■ Task to carry out ■
Restate each line of the listing exactly, without carrying over any pictures.

*** Task inputs ***

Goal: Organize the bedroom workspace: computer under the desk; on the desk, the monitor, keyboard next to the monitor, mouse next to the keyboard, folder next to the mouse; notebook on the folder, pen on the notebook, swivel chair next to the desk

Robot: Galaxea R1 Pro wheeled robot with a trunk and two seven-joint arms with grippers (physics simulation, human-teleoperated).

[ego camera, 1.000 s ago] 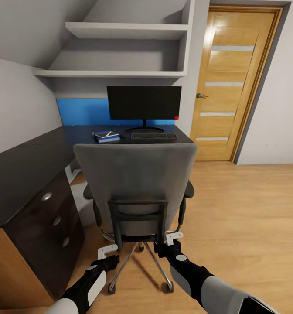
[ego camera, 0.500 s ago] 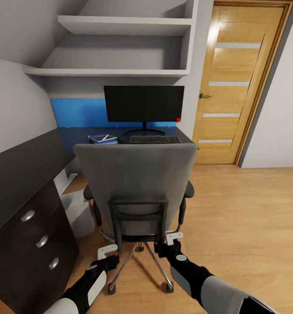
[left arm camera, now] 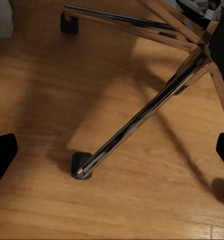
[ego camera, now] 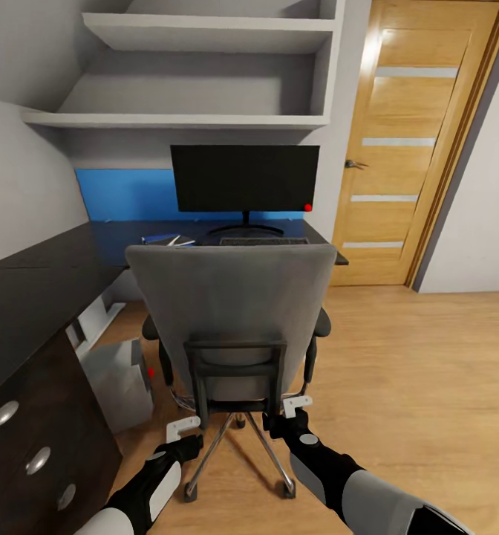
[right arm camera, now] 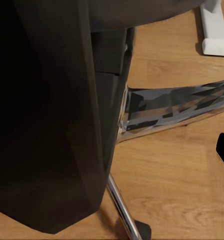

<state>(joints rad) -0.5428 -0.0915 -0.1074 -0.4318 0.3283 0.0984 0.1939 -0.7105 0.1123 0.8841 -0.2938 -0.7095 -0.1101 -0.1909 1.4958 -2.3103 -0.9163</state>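
Observation:
The grey swivel chair [ego camera: 231, 312] stands with its back to me, facing the black-topped desk [ego camera: 49, 275]. On the desk are the black monitor [ego camera: 243, 178], the keyboard [ego camera: 263, 241] in front of it, and to the left the blue folder [ego camera: 154, 238] with the white pen [ego camera: 173, 239] lying above it. The notebook and the mouse are too small to make out. The grey computer [ego camera: 119, 383] sits under the desk. My left gripper [ego camera: 183, 427] and right gripper [ego camera: 298, 405] are open, low behind the chair. Its chrome base leg [left arm camera: 142, 115] lies between the left fingertips [left arm camera: 2, 155].
Dark drawers with silver knobs [ego camera: 27, 446] stand close on my left. An oak door [ego camera: 405, 141] is at the right, with bare plank floor [ego camera: 420, 371] before it. Grey shelves [ego camera: 197, 74] and a blue wall panel [ego camera: 123, 193] are behind the monitor.
The whole view has advanced toward the desk while the chair keeps its place before my arms. The drawer unit slid left and down, and the computer tower came into view.

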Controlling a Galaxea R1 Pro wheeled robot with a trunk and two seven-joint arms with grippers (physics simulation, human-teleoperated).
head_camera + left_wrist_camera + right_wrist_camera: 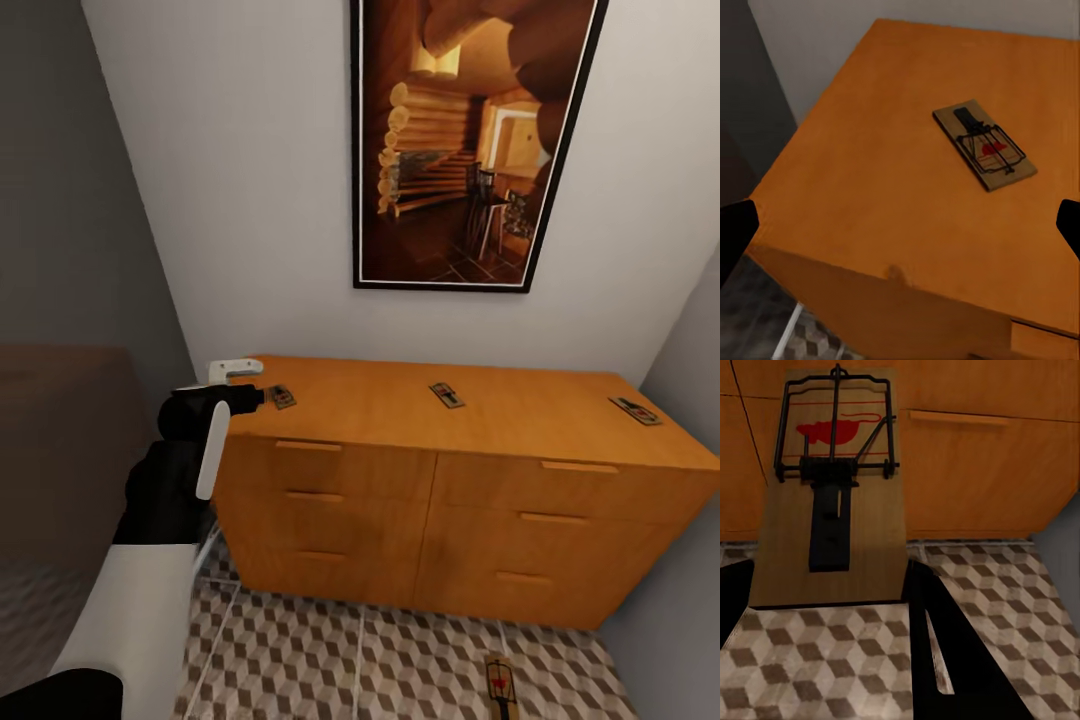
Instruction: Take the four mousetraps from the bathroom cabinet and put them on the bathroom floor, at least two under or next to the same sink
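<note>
Currently one mousetrap (832, 495) sits clamped in the right hand (832, 607), low above the cube-patterned bathroom floor (1005, 577) before the drawers. Three more lie well apart on the wooden cabinet (400, 400) top: left mousetrap (282, 397) (nearest the left hand), middle mousetrap (447, 395), right mousetrap (635, 411). The left hand (900, 225) hovers with fingers spread wide, empty.

Orange wooden dresser (420, 500) against a white wall (250, 200); framed picture (470, 140) above; cube-patterned tiles (330, 660) below.
</note>
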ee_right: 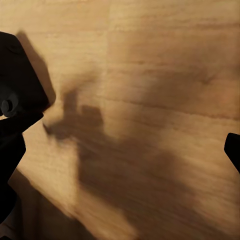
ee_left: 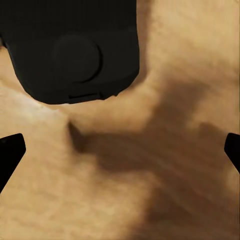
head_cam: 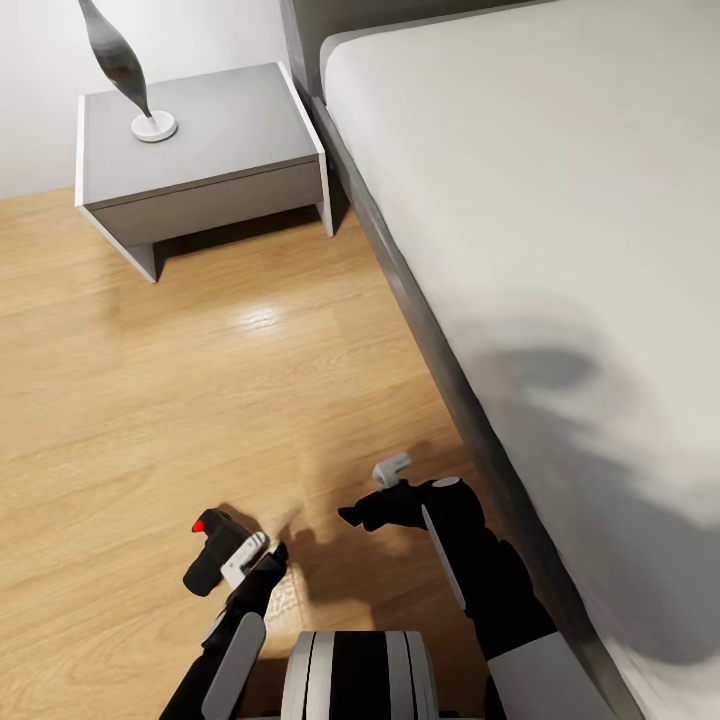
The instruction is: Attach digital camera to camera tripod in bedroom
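digital camera point(head_cam: 212, 550) on the wood floor point(head_cam: 200, 400), near left, just beside your left pincer point(head_cam: 262, 556) | judged light, rigid, smooth-sided, lens fragile: take it across the flat body sides | left pincer spread, holding nothing; right pincer point(head_cam: 365, 495) spread too | containers: nightstand point(head_cam: 200, 160) far left, its drawer closed, contents unseen

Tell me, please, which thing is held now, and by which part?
Nothing appears held. The left gripper is open, with the digital camera beside its jaws, not between them; the right gripper is open and empty.
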`<state>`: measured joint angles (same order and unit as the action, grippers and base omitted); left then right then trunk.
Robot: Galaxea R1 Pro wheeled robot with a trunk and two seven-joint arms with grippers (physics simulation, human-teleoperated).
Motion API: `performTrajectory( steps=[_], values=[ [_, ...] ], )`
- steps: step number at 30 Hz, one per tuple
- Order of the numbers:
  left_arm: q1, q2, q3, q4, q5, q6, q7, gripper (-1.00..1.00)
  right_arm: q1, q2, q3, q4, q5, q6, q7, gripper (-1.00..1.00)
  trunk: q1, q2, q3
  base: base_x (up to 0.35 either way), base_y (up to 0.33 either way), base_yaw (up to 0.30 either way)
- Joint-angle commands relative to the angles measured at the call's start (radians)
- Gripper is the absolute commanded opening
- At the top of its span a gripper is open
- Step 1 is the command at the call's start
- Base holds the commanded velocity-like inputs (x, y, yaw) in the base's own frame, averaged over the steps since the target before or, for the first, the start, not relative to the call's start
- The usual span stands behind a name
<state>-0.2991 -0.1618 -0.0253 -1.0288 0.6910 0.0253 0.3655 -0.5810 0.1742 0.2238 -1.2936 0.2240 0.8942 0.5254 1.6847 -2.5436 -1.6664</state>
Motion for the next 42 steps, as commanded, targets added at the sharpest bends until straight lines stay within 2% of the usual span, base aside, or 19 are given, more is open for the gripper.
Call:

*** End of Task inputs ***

■ Reply ■
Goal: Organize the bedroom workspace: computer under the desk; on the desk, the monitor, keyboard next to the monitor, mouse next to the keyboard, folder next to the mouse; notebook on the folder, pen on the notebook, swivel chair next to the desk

Robot: Galaxea R1 Pro wheeled robot with a trunk and two seven-joint arms with grippers (physics simulation, human-teleoperated).

[ego camera, 1.000 s ago] 
[ego camera, 0.500 s ago] 
[left arm camera, now] 
[ego camera, now] 
[right arm camera, now] 

<state>(joints rad) -0.5428 -0.0915 -0.1074 -0.4318 0.3283 0.0984 0.1939 -0.7105 0.1123 0.8841 -0.2938 -0.7095 -0.1101 -0.1909 1.4958 -2.3103 -0.9163</state>
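Observation:
The grey swivel chair [ego camera: 231, 312] stands with its back to me, facing the black-topped desk [ego camera: 49, 275]. On the desk are the black monitor [ego camera: 243, 178], the keyboard [ego camera: 263, 241] in front of it, and to the left the blue folder [ego camera: 154, 238] with the white pen [ego camera: 173, 239] lying above it. The notebook and the mouse are too small to make out. The grey computer [ego camera: 119, 383] sits under the desk. My left gripper [ego camera: 183, 427] and right gripper [ego camera: 298, 405] are open, low behind the chair. Its chrome base leg [left arm camera: 142, 115] lies between the left fingertips [left arm camera: 2, 155].
Dark drawers with silver knobs [ego camera: 27, 446] stand close on my left. An oak door [ego camera: 405, 141] is at the right, with bare plank floor [ego camera: 420, 371] before it. Grey shelves [ego camera: 197, 74] and a blue wall panel [ego camera: 123, 193] are behind the monitor.
The whole view has advanced toward the desk while the chair keeps its place before my arms. The drawer unit slid left and down, and the computer tower came into view.
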
Controlling a Galaxea R1 Pro wheeled robot with a trunk and two seven-joint arms with grippers (physics simulation, human-teleoperated).
head_camera + left_wrist_camera + right_wrist_camera: 
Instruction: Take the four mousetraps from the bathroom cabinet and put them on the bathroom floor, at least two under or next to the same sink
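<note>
Currently one mousetrap (832, 495) sits clamped in the right hand (832, 607), low above the cube-patterned bathroom floor (1005, 577) before the drawers. Three more lie well apart on the wooden cabinet (400, 400) top: left mousetrap (282, 397) (nearest the left hand), middle mousetrap (447, 395), right mousetrap (635, 411). The left hand (900, 225) hovers with fingers spread wide, empty.

Orange wooden dresser (420, 500) against a white wall (250, 200); framed picture (470, 140) above; cube-patterned tiles (330, 660) below.
</note>
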ee_right: 
ee_left: 
head_cam: 
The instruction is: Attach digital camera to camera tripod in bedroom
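digital camera point(head_cam: 212, 550) on the wood floor point(head_cam: 200, 400), near left, just beside your left pincer point(head_cam: 262, 556) | judged light, rigid, smooth-sided, lens fragile: take it across the flat body sides | left pincer spread, holding nothing; right pincer point(head_cam: 365, 495) spread too | containers: nightstand point(head_cam: 200, 160) far left, its drawer closed, contents unseen

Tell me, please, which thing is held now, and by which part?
Nothing appears held. The left gripper is open, with the digital camera beside its jaws, not between them; the right gripper is open and empty.
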`<state>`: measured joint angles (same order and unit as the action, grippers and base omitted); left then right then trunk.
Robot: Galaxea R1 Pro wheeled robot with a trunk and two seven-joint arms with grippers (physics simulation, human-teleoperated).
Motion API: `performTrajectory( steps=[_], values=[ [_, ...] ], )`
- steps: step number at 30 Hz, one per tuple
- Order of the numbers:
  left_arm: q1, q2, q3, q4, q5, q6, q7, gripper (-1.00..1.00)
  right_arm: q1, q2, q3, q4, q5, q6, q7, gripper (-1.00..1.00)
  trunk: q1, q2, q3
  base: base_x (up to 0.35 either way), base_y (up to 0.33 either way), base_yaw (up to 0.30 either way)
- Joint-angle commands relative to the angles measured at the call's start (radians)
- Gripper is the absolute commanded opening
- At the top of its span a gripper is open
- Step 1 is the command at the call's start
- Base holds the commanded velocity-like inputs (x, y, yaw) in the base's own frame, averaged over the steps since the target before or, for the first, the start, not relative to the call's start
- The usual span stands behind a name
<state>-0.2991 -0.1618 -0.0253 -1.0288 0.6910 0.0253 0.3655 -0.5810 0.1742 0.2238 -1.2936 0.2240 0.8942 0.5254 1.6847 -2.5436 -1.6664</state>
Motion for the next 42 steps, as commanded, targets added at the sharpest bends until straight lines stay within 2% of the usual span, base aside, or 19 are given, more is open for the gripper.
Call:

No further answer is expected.